> DATA RECORDS:
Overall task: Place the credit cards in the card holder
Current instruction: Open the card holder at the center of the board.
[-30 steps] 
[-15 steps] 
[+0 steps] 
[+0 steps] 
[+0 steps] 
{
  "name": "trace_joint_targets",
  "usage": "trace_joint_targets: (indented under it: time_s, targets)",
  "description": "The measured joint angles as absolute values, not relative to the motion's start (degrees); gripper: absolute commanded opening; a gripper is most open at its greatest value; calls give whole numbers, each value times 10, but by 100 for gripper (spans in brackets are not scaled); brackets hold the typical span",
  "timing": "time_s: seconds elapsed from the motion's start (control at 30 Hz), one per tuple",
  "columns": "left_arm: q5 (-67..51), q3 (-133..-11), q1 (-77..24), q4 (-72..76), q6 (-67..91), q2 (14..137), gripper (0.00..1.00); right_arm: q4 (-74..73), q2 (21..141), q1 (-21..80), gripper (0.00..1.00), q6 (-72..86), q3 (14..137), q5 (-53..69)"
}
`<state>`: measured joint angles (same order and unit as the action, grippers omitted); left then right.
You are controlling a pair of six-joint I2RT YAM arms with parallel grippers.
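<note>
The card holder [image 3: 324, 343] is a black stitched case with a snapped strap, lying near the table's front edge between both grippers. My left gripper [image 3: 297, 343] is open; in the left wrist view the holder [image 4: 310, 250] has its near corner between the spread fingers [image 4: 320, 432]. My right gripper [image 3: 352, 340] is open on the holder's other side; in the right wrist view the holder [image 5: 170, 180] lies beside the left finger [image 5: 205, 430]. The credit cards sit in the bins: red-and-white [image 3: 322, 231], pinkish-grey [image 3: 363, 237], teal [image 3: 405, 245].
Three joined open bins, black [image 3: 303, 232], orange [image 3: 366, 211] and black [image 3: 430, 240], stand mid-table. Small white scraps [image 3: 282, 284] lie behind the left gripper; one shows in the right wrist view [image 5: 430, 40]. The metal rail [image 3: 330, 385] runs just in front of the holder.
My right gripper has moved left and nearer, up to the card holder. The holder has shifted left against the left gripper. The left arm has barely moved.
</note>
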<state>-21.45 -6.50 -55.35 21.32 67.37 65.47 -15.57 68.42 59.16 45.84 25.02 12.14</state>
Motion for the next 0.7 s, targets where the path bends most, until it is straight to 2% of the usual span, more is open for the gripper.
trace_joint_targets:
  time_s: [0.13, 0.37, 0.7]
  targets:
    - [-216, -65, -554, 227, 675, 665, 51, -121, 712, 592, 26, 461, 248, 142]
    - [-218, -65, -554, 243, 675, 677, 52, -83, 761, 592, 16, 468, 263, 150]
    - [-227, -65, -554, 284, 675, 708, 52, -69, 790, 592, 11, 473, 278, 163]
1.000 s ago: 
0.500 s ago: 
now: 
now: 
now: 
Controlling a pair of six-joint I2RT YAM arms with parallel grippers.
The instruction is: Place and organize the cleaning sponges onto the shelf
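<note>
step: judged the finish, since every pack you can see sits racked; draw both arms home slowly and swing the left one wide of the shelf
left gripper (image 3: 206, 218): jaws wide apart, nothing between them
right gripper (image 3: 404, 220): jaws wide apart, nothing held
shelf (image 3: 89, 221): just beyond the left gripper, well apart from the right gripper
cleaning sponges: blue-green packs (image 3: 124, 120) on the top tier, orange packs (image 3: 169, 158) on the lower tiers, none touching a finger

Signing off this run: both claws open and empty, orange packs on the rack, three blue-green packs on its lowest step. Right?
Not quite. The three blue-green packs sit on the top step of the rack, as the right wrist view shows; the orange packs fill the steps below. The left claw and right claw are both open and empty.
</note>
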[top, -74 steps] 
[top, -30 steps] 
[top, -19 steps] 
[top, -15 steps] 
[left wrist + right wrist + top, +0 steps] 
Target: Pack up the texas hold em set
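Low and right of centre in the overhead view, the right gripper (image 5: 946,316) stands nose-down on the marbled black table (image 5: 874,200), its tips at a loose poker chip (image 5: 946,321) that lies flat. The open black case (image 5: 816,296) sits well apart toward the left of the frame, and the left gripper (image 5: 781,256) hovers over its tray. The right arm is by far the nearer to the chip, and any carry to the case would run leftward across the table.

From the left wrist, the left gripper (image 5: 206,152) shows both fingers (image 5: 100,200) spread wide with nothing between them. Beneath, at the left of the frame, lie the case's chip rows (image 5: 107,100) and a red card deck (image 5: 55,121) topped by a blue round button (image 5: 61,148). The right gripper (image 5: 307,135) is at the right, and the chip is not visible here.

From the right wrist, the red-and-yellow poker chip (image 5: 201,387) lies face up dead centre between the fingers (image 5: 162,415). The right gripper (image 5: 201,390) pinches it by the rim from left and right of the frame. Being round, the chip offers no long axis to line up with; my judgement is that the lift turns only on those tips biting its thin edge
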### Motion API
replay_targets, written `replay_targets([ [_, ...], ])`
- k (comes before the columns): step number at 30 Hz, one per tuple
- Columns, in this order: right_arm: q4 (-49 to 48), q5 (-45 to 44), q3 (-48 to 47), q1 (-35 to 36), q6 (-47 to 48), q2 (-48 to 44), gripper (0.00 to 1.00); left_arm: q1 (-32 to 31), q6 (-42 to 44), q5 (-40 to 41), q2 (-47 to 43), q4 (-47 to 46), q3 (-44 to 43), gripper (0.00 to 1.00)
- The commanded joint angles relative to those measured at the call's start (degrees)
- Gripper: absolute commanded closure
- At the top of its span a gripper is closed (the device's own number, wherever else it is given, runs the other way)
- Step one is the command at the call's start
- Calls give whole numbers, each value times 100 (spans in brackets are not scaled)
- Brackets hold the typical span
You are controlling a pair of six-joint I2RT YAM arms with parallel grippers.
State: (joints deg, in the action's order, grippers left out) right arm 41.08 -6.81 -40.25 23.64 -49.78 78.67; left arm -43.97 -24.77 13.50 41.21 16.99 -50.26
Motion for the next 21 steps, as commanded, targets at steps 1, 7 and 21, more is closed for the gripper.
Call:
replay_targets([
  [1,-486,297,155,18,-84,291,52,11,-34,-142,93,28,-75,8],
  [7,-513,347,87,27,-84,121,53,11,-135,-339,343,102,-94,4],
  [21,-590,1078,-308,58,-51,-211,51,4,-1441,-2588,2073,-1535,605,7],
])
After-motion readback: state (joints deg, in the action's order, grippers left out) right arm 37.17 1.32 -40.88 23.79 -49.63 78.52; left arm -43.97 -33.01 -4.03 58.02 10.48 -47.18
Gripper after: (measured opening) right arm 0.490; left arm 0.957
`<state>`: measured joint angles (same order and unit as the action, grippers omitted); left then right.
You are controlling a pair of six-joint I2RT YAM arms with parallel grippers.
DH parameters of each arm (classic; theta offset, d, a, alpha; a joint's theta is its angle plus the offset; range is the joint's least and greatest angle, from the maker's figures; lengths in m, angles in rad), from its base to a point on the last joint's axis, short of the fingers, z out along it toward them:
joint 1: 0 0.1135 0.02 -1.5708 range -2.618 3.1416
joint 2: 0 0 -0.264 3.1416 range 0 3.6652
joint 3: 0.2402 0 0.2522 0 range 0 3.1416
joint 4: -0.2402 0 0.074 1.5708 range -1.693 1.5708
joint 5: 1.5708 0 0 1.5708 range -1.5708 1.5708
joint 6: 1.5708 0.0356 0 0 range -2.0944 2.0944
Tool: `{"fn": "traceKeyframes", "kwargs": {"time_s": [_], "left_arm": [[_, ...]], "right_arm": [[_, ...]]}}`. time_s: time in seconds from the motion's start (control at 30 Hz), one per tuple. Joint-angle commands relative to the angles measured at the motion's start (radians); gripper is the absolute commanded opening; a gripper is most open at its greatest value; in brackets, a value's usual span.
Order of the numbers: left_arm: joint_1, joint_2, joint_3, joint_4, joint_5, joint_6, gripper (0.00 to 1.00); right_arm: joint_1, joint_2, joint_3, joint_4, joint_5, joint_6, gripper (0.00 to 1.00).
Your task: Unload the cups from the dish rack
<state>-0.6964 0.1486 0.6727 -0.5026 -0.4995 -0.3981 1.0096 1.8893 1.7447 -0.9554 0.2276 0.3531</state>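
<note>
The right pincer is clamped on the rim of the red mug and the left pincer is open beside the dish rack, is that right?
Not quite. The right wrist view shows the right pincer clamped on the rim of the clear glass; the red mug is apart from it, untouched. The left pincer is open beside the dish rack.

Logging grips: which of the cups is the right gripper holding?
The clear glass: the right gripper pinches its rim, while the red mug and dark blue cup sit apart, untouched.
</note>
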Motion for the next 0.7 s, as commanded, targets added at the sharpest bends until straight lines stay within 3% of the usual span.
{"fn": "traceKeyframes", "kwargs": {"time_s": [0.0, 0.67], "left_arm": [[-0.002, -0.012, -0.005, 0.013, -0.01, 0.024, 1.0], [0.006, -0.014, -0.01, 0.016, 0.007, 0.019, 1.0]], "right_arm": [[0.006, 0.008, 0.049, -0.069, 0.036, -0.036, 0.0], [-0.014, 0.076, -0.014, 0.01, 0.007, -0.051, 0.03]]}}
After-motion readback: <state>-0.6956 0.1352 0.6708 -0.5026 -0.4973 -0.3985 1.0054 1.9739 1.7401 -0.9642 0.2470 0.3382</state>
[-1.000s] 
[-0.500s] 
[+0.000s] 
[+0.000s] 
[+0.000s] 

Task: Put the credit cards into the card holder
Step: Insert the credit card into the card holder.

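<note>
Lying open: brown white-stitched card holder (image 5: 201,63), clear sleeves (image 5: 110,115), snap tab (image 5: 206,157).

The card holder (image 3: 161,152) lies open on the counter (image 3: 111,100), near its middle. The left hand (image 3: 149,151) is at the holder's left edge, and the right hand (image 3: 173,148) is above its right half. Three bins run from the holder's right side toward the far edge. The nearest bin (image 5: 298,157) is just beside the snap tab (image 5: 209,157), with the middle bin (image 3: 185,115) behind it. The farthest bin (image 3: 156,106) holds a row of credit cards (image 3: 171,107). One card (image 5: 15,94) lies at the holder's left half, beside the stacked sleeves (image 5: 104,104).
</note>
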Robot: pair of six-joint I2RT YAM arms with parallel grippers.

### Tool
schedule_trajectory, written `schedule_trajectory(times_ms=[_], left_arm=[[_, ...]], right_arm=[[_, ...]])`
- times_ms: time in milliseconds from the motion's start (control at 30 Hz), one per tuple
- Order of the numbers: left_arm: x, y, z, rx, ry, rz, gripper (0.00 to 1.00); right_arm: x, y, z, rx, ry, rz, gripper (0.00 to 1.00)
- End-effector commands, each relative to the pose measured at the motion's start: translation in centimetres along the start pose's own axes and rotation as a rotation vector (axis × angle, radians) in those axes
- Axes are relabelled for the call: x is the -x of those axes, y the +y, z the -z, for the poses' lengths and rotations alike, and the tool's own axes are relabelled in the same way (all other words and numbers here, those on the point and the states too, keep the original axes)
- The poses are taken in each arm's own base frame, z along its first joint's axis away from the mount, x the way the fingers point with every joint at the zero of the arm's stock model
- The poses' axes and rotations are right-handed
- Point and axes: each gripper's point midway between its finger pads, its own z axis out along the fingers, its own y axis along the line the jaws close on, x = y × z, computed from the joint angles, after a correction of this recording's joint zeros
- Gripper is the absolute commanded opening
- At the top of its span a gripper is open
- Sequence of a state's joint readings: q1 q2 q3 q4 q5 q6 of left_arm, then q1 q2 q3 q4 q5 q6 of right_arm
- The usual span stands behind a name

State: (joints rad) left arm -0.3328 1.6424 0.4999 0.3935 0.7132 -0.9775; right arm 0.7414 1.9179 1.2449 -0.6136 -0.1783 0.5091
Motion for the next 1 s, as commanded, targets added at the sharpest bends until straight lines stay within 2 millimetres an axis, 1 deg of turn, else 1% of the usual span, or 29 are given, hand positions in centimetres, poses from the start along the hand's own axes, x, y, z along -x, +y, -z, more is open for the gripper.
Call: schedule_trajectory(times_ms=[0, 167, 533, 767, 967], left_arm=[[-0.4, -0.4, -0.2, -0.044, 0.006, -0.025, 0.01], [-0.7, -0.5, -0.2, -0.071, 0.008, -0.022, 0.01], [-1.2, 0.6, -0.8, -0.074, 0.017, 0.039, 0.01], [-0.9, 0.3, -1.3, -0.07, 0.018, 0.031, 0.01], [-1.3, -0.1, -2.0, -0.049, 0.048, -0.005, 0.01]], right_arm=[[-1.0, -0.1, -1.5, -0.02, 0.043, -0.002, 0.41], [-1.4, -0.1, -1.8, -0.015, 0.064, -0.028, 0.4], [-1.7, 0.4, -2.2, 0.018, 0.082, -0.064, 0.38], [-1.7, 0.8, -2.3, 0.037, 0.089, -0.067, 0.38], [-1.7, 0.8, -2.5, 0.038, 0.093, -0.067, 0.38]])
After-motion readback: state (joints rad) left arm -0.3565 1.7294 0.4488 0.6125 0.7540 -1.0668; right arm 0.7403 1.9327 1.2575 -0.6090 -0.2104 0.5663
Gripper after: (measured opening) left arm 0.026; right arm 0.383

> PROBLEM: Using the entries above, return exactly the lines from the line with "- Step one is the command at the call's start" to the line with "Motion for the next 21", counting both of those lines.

> TASK SOLUTION:
- Step one is the command at the call's start
- Calls give whole numbers, each value times 100 (spans in brackets are not scaled)
- Brackets hold the typical span
You are controlling a pair of six-joint I2RT YAM arms with parallel grippers.
State: (joints deg, in the action's order, grippers left out) right arm 41.08 -6.81 -40.25 23.64 -49.78 78.67; left arm -43.97 -24.77 13.50 41.21 16.99 -50.26
Motion for the next 21 steps, as commanded, targets at steps 1, 7 and 21, more is closed for the gripper.

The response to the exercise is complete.